Sock Time or Patriotism?

Pat Buchanan might be America's best-known anti-interventionist, but come wartime and his lips are zipped.

On the March 18 Buchanan and Press, Buchanan discussed Senate Minority Leader Tom Daschle's criticism of George Bush before his March 17 address. He said to his co-host:

With due respect to your party, I think you have got to stop acting like the Dixie Chicks [a Texan trio, one of whose members said on March 10 during a London concert that she was ashamed George Bush is from Texas]. These guys are supposed to be responsible political leaders and they're not supposed to be trashing the commander in chief 48 hours before he sends American troops into combat. Give it a rest until after the war is over.

He later prescribed, “Tell Tom and Nancy Pelosi, also, who started up again today on the president, put a sock in it until the war is over!”

Buchanan justified the anti-war moratorium on patriotic grounds in a commentary on President Bush's speech:

He said Saddam Hussein and his sons have 48 hours to get out of town, and, if they don't, we're going to take them down and take down the regime. So, that's what's coming, upcoming, folks. And when that happens and when Americans go into battle, it seems to me that the right thing to do for patriots, when American lives are at risk and Americans are dying, is to unite behind the troops until victory is won.

To borrow a fine solecism from the movie O Brother, Where Art Thou?, “That don't make no sense.”

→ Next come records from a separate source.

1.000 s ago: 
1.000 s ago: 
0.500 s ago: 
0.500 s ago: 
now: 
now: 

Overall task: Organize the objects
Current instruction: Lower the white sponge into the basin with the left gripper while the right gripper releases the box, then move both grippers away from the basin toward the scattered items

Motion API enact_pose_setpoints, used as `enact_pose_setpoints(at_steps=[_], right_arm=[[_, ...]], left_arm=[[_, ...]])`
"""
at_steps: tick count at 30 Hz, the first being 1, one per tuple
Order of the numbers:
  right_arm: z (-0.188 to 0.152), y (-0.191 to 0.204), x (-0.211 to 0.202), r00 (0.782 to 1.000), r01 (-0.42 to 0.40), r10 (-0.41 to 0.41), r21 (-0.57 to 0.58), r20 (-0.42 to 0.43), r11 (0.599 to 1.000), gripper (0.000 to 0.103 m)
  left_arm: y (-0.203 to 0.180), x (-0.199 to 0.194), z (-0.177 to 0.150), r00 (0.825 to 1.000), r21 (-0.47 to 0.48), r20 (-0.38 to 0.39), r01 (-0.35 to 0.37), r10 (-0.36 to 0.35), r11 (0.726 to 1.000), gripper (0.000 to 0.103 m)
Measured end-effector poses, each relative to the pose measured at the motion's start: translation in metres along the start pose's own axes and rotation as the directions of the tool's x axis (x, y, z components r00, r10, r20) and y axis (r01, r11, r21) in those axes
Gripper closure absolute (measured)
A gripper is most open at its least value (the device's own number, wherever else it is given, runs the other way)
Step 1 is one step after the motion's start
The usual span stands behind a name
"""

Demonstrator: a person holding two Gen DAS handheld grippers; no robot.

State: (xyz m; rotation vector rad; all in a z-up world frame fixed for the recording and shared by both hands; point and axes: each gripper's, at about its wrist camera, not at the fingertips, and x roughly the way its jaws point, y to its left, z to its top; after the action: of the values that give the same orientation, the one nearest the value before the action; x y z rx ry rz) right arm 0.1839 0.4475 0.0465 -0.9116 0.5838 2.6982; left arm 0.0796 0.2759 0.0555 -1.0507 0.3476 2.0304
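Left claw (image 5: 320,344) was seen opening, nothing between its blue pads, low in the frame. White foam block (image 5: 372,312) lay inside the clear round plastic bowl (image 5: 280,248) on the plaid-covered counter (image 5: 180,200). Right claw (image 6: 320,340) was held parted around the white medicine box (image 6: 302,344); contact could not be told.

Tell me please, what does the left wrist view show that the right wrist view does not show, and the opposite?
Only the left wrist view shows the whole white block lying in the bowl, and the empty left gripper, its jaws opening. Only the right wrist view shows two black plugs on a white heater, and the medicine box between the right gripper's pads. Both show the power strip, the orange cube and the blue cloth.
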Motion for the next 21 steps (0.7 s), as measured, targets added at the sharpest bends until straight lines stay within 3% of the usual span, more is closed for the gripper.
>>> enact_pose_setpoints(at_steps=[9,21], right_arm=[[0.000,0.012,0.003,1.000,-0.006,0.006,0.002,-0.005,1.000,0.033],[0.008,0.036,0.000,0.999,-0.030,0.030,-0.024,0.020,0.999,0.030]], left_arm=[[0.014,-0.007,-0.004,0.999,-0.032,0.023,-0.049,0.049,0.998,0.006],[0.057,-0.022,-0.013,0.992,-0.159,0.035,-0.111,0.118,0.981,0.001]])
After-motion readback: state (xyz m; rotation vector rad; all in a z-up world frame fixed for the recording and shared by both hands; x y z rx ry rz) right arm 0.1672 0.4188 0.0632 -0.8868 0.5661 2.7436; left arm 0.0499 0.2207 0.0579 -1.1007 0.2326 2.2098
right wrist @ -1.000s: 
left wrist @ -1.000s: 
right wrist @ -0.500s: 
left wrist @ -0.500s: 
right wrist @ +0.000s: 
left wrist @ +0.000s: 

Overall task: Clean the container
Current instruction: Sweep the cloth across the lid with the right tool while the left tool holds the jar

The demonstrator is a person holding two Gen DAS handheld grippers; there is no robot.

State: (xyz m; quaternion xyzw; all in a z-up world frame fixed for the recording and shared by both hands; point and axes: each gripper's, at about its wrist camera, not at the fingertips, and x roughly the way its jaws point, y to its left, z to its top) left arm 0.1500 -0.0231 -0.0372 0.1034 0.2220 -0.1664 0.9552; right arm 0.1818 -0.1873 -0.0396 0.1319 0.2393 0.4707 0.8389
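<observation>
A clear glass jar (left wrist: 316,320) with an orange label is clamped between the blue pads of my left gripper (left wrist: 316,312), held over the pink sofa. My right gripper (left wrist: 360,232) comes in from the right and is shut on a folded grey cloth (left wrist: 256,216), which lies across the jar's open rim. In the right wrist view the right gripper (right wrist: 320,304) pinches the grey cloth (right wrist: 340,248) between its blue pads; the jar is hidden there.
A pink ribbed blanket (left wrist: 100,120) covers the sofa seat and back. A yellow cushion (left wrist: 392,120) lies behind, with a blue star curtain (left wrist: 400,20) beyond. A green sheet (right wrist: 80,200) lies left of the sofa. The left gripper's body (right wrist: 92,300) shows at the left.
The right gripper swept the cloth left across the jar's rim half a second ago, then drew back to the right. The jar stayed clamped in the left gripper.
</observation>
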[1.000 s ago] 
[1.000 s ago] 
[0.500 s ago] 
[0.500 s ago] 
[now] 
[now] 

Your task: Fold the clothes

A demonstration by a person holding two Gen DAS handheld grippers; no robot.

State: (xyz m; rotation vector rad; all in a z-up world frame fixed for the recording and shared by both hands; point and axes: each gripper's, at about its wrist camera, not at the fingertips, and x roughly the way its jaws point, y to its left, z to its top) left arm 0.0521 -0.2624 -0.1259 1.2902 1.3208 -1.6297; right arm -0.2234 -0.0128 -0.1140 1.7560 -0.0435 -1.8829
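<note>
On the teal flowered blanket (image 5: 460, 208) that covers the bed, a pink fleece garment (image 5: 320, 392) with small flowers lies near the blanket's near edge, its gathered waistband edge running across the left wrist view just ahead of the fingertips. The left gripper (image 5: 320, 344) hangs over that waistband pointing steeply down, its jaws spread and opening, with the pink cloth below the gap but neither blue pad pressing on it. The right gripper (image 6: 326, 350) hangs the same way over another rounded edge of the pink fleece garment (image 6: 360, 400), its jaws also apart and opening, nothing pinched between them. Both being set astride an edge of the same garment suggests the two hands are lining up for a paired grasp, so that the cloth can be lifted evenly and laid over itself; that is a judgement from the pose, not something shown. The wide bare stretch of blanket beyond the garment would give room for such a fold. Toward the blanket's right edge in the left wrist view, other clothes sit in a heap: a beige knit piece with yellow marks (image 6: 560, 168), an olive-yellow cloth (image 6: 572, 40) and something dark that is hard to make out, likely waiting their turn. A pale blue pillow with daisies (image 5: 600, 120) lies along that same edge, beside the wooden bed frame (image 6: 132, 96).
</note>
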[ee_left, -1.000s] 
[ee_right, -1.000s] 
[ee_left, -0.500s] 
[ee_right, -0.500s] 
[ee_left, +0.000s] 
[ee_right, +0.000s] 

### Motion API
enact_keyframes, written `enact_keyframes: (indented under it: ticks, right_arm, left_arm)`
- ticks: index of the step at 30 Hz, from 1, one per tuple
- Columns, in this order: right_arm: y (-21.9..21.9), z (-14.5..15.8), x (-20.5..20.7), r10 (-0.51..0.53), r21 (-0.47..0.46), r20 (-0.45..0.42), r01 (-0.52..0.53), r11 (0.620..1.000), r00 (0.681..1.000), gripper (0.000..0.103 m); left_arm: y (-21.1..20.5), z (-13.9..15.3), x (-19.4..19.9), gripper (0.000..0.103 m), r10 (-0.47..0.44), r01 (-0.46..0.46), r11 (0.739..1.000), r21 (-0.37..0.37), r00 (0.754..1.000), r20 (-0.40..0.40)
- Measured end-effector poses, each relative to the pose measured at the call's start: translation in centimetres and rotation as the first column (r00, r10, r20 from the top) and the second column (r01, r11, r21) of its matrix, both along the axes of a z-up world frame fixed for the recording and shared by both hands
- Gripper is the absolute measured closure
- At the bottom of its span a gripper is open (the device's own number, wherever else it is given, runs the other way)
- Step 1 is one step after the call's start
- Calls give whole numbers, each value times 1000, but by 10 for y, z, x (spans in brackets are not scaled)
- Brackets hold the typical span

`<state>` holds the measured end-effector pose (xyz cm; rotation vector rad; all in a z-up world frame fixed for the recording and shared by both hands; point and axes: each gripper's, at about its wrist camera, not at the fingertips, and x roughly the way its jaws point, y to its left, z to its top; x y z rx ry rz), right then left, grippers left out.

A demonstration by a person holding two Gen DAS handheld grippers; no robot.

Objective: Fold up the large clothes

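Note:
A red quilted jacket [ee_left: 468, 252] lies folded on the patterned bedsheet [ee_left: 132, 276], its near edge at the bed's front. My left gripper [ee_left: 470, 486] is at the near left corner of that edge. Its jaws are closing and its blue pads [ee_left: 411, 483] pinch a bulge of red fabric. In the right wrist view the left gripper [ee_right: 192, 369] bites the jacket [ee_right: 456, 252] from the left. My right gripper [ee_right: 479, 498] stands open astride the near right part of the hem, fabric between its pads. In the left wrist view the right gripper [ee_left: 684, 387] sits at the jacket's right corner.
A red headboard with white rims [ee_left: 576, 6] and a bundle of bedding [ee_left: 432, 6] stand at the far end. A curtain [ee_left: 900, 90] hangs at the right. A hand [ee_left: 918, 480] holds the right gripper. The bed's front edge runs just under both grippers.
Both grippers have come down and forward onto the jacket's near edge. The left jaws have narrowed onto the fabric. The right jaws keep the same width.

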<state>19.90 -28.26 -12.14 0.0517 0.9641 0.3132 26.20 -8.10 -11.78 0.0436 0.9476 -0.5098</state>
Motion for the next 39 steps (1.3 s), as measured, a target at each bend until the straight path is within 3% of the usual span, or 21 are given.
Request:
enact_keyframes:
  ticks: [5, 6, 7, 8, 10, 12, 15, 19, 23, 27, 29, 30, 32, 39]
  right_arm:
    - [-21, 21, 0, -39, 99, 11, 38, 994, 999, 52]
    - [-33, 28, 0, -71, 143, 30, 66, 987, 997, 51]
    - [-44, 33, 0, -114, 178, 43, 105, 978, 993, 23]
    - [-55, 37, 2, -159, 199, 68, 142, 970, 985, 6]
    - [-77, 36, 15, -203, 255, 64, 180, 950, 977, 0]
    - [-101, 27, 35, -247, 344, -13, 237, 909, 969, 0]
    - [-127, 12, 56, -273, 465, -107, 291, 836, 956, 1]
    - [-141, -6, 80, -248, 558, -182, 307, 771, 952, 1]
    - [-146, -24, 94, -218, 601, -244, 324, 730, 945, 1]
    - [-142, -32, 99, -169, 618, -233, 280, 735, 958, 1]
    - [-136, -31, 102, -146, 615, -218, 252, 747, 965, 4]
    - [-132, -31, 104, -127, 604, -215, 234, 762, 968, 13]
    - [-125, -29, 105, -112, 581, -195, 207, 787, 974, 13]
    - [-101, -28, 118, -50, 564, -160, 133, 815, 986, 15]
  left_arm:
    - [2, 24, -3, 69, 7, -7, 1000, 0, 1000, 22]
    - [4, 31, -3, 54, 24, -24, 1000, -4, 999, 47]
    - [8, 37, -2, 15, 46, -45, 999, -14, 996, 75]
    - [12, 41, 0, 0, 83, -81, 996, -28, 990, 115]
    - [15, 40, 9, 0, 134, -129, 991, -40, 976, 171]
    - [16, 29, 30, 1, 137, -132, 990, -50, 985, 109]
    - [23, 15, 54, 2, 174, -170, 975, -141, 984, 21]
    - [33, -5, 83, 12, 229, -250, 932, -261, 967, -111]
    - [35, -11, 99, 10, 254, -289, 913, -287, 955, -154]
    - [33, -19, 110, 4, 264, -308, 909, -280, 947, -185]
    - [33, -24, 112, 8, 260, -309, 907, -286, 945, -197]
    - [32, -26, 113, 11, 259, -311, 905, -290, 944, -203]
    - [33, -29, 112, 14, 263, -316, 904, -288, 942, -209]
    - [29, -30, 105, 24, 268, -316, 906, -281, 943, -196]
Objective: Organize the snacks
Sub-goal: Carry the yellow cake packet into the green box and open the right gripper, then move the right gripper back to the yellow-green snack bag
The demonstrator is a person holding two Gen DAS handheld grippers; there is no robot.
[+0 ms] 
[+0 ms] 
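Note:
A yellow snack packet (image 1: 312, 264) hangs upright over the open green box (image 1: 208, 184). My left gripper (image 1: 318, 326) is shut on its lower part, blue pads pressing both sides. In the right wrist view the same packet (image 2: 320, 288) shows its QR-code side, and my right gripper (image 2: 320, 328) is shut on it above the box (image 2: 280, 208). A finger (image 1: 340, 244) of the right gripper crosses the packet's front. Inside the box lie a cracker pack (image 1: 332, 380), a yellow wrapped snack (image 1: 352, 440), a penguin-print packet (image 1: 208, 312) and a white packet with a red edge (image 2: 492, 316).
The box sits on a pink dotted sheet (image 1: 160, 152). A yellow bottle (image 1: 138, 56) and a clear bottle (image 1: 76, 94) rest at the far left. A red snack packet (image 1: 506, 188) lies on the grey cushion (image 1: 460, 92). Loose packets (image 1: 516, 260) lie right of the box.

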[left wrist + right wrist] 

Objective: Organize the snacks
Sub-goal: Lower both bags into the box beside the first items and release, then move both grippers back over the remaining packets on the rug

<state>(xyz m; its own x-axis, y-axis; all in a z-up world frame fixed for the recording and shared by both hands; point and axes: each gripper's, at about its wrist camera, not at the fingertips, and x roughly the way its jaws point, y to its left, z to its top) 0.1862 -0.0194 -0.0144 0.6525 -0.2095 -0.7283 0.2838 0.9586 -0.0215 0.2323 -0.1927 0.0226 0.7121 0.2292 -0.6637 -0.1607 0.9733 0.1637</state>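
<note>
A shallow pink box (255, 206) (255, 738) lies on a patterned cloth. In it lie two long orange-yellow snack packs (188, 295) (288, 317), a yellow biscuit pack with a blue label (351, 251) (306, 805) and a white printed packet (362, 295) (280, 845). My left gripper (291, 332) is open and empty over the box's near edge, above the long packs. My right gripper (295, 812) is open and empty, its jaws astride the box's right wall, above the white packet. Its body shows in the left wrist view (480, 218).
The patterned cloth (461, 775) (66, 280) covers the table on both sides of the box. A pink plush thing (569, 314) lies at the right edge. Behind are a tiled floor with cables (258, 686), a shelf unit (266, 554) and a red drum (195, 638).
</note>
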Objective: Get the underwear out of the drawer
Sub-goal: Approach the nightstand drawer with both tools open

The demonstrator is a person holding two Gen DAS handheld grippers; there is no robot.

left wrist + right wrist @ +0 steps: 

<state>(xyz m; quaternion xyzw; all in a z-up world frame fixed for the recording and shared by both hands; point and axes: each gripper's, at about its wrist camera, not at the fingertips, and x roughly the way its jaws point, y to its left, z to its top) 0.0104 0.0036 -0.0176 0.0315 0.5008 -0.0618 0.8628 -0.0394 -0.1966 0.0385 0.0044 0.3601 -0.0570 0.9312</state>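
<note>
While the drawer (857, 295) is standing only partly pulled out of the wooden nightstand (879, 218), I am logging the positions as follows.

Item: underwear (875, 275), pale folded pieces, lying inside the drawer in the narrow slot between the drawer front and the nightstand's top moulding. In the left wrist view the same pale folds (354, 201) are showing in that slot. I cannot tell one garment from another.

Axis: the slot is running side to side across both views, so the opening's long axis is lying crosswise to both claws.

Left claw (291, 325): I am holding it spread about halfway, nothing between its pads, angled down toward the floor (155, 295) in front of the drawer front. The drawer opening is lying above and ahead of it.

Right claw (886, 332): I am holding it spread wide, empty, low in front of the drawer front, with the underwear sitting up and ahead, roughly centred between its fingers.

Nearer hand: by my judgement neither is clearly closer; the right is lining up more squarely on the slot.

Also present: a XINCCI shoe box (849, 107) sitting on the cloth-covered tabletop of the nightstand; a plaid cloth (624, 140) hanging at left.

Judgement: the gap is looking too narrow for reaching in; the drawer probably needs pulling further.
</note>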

The great anti-totalitarian thinker Ludwig von Mises observes in Omnipotent Government: The Rise of the Total State and Total War, “Patriotism is the zeal for one's own nation's welfare, flowering, and freedom.” Patriotism thus entails opposition if one believes invading Iraq will harm America's welfare and freedom.

Imagine President Bush or his successor goes on to invade New Zealand as part of fulfilling a “Manifest Oceania.” According to Buchanan's prescription, anti-war patriots would be obliged to shut up until the victory parade through Wellington.

Where's the logic or honor in that?

Regarding support for troops, an anti-war patriot who opposes war in wartime pursues a course he believes will hasten troops' withdrawal from unnecessary peril. He supports them by trying to bring them home.

Is it to be argued that opposition in wartime is inherently unpatriotic? If so, Russian opponents of the Soviet invasion of Afghanistan were traitors, as would be American opponents of conquering New Zealand. Please.

I'm sure some people oppose invading Iraq because they think it will damage America, just as some support invading because they think it will damage America. My claim is that support for or opposition to invading Iraq isn't ipso facto patriotic. I believe there are patriots who oppose invasion, patriots who support invasion, enemies of America who oppose invasion, and enemies of America who support invasion.

Pat Buchanan has written and spoken copiously against an American invasion of Iraq. He believes George Bush's policy is detrimental to America, and neither he nor anyone who loves America and opposes that policy should gag himself at this most crucial time.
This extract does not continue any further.